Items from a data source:
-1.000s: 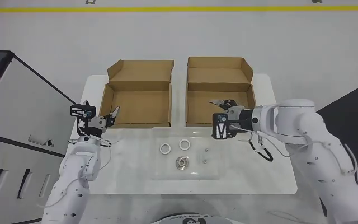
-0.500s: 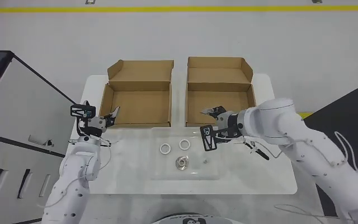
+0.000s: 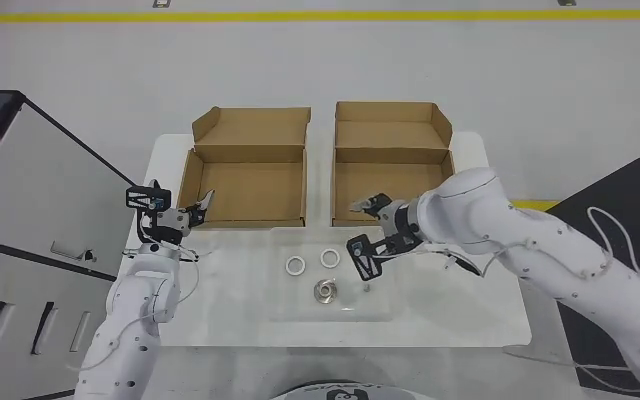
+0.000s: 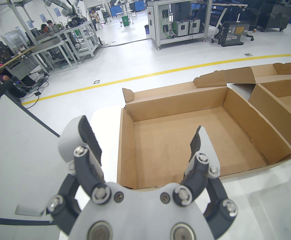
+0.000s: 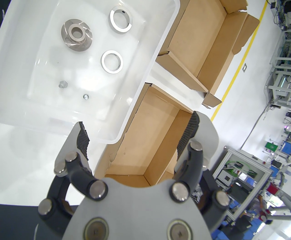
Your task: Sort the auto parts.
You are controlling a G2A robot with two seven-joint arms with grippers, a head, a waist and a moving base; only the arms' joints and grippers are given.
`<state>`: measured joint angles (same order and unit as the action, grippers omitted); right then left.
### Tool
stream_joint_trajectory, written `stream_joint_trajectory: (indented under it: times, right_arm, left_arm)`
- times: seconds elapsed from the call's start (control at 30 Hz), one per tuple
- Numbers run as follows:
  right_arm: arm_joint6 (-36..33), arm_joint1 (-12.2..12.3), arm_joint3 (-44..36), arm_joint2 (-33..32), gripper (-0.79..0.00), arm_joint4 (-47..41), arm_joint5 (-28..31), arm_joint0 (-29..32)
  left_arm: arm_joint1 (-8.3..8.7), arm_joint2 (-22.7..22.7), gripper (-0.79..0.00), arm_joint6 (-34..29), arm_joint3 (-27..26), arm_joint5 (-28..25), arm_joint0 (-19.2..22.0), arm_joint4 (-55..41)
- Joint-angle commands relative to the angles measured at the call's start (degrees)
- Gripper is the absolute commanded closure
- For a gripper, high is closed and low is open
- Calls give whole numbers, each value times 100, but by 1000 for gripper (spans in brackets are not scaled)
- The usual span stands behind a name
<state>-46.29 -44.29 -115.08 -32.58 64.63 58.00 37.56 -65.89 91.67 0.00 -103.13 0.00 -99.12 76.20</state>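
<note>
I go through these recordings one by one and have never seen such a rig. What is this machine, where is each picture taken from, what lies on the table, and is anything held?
This is a two-armed robot at a white table. The top view looks down from above its arms; each wrist view looks out past one arm's own gripper. The left gripper is open at the near left corner of the left cardboard box; the right gripper is open over the near edge of the right cardboard box. Neither holds anything, and both boxes are empty. In front of the boxes a clear tray holds the parts: two metal rings, a flanged hub and two small fasteners.
</note>
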Motion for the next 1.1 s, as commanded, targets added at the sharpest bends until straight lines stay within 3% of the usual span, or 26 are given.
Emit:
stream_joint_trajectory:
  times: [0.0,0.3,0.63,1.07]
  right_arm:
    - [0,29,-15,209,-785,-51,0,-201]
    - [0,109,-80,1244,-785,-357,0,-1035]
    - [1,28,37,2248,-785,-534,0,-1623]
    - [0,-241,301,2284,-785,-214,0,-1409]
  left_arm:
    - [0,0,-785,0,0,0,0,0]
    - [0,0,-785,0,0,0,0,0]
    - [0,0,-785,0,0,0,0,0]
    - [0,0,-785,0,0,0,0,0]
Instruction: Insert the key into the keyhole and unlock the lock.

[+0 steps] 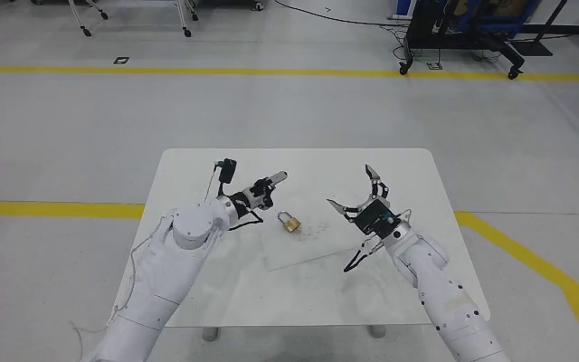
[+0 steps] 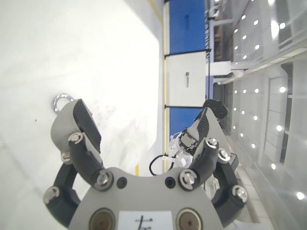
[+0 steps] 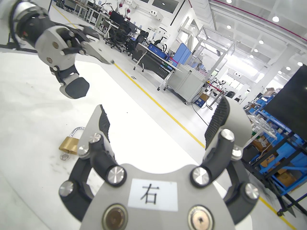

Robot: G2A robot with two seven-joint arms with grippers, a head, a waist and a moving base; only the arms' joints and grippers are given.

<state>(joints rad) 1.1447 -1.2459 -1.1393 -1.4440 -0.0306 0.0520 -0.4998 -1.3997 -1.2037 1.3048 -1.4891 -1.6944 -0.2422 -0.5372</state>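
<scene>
A brass padlock (image 1: 289,222) with a silver shackle lies on the white table (image 1: 199,172) between the two arms. In the right wrist view, a small silver key (image 3: 64,156) rests against the padlock (image 3: 69,144) body; I cannot tell whether it is in the keyhole. My left gripper (image 1: 274,192) hovers open just left of and above the padlock, holding nothing. In the left wrist view, one of its fingers (image 2: 81,120) covers all but the shackle (image 2: 60,99). My right gripper (image 1: 353,188) stands open to the right of the lock, holding nothing.
The padlock lies on a faint scuffed patch of the table (image 3: 36,120). The table's far edge (image 1: 298,150) is a short way beyond both grippers. Wheeled frames (image 1: 461,36) stand on the floor well behind.
</scene>
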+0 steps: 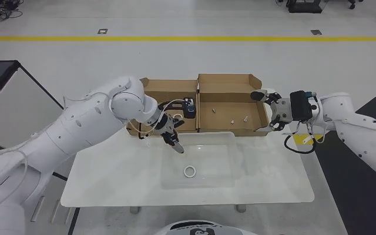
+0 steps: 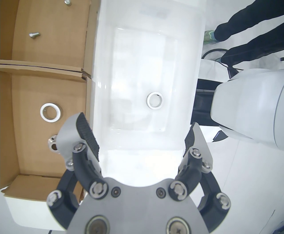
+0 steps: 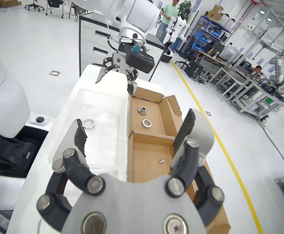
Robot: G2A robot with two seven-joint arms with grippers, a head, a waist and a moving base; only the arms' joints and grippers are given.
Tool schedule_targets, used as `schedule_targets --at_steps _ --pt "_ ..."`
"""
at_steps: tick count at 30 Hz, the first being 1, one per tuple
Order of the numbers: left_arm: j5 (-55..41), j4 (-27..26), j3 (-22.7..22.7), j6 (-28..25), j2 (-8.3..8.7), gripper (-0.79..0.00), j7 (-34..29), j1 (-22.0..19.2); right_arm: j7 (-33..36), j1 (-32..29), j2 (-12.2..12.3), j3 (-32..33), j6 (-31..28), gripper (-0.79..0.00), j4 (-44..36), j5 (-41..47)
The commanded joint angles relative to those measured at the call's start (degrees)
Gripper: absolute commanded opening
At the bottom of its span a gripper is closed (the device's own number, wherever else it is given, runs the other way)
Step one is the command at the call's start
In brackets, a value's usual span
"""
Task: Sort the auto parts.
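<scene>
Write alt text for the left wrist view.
The open left gripper hangs above a clear plastic tray holding a silver metal ring. One brown cardboard box alongside holds a second ring and a flanged fitting; another box holds screws.

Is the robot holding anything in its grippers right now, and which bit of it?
Nothing. The left gripper and the right gripper are both open and empty; the ring lies loose in the tray.

A finger [image 2: 84, 130] of the left claw [image 2: 137, 119] hides part of the flanged part [image 2: 50, 140], and the edge cuts a bolt [image 2: 67, 2]
</scene>
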Motion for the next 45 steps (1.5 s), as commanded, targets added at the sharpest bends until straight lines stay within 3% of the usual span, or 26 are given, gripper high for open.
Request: schedule_targets --at_steps 1,9,15,21,26,38,39,41,45 --pt "-0.16 -1.01 -0.33 0.54 0.30 0.000 0.33 0.59 0.00 0.00 0.00 0.00 0.00 0.000 0.01 0.00" --pt "-0.16 -1.01 -0.33 0.54 0.30 0.000 0.33 0.59 0.00 0.00 0.00 0.00 0.00 0.000 0.01 0.00" --pt "2.03 -3.06 0.16 3.11 -0.29 0.000 2.23 2.88 0.00 0.00 0.00 0.00 0.00 0.000 0.01 0.00" --pt "5.96 -2.29 2.70 10.40 -2.76 0.000 -1.30 2.78 0.00 0.00 0.00 0.00 0.00 0.000 0.01 0.00" --pt "7.60 0.09 4.64 13.24 -5.22 0.000 -3.78 2.56 0.00 0.00 0.00 0.00 0.00 0.000 0.01 0.00" --pt "10.80 2.54 7.42 9.73 -10.08 0.000 -3.27 3.81 0.00 0.00 0.00 0.00 0.00 0.000 0.01 0.00" --pt "11.40 2.63 7.49 9.40 -10.36 -0.009 -2.99 3.89 0.00 0.00 0.00 0.00 0.00 0.000 0.01 0.00" --pt "12.45 3.02 7.60 8.84 -10.88 -0.132 -2.47 4.06 0.00 0.00 0.00 0.00 0.00 0.000 0.01 0.00" --pt "13.91 4.35 7.76 7.95 -11.71 -0.289 -2.13 4.48 0.00 0.00 0.00 0.00 0.00 0.000 0.01 0.00"
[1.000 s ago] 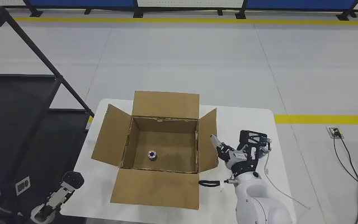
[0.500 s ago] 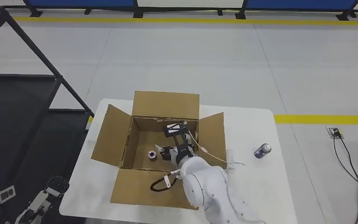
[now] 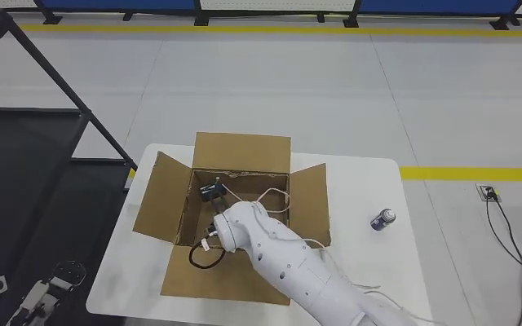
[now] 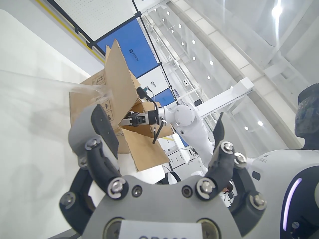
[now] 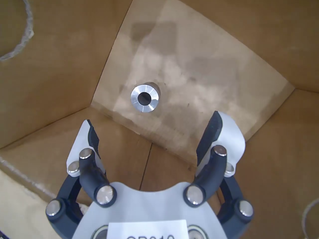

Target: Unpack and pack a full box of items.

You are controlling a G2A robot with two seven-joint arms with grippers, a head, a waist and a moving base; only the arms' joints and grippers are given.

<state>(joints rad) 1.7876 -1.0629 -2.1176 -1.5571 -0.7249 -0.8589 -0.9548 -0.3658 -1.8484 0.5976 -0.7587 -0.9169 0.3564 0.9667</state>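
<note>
A brown corrugated cardboard box (image 3: pixel 242 163) sits open in the middle of the top view on a white, round-cornered table (image 3: pixel 359 183), its four flaps spread outward. On the box's scuffed, matte floor stands a small metal cylinder (image 5: pixel 145 98), its face shiny and chamfered around a dark round bore, close to one wall. The right gripper (image 5: pixel 152 119) hangs inside the box above it, its dark-padded fingers spread and holding nothing. A dark can (image 3: pixel 382 218) with a silvery top stands upright at the table's right. The left gripper (image 4: pixel 158 115) is off the table's lower left, also released. A second ago the right arm was beside the box's right flap; it now reaches across the box, hiding the cylinder from above.
</note>
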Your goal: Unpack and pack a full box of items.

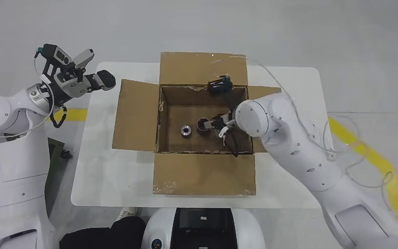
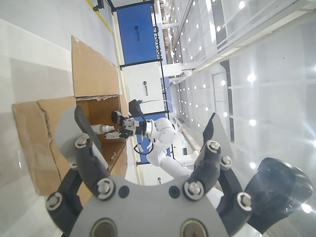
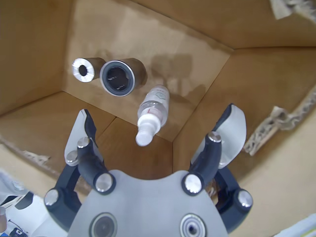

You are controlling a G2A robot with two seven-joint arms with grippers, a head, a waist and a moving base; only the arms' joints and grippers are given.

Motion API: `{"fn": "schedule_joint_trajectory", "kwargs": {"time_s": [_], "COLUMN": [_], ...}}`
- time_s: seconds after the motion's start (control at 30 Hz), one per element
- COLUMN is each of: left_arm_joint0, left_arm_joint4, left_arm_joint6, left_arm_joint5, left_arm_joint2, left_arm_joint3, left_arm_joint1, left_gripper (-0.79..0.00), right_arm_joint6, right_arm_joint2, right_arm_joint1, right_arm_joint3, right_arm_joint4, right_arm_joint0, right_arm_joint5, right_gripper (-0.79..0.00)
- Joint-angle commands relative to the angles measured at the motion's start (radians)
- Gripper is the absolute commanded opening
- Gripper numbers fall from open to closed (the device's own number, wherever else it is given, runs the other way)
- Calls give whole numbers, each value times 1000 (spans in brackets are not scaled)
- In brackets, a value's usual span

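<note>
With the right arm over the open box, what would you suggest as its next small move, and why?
Probably lower the right gripper straight down around the spray bottle and close. Its jaws are open, the bottle's white cap shows below and between them, and the metal cylinders stand apart from it in the box.

The box (image 3: 172,13) is matt brown cardboard, rough and corrugated at its torn edges. The small cylinder (image 3: 83,70) is bright bare metal; the large cylinder (image 3: 118,78) has a dark face with a shiny metal rim. The bottle (image 3: 154,110) is clear plastic, white-capped. The desk (image 1: 93,168) is smooth white.
</note>
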Motion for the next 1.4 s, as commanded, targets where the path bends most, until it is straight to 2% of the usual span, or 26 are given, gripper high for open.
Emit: {"fn": "schedule_joint_trajectory", "kwargs": {"time_s": [0.0,0.1,0.23,0.43,0.57,0.8,1.1,1.37], "left_arm_joint0": [0,0,0,0,0,0,0,0], "left_arm_joint4": [0,0,0,0,0,0,0,0], "left_arm_joint6": [0,0,0,0,0,0,0,0], "left_arm_joint5": [0,0,0,0,0,0,0,0], "left_arm_joint2": [0,0,0,0,0,0,0,0], "left_arm_joint3": [0,0,0,0,0,0,0,0], "left_arm_joint1": [0,0,0,0,0,0,0,0], "left_gripper": [0,0,0,0,0,0,0,0], "right_arm_joint6": [-1,15,0,-92,-188,-313,-393,-467], "right_arm_joint2": [23,42,80,203,327,534,754,870], "right_arm_joint1": [3,8,7,10,15,32,56,70], "right_arm_joint3": [-38,-92,-145,-215,-240,-276,-326,-357], "right_arm_joint4": [1,-21,24,187,367,606,720,726], "right_arm_joint0": [-6,-9,-19,-82,-172,-351,-571,-710], "right_arm_joint5": [3,7,27,72,34,-109,-226,-219], "right_gripper": [0,0,0,0,0,0,0,0]}}
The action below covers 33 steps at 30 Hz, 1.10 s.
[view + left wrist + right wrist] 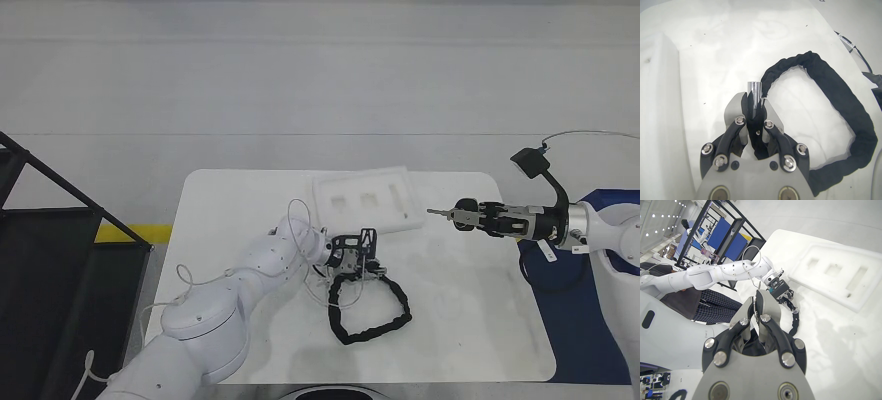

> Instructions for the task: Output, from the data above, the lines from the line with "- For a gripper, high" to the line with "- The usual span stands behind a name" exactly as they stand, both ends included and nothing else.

> Response area:
- For a gripper, high is closed and low is open
- Calls give whole numbers, each value times 100, but by 1000 for gripper (spans in brackets are not scaled)
- The usual span stands behind a name

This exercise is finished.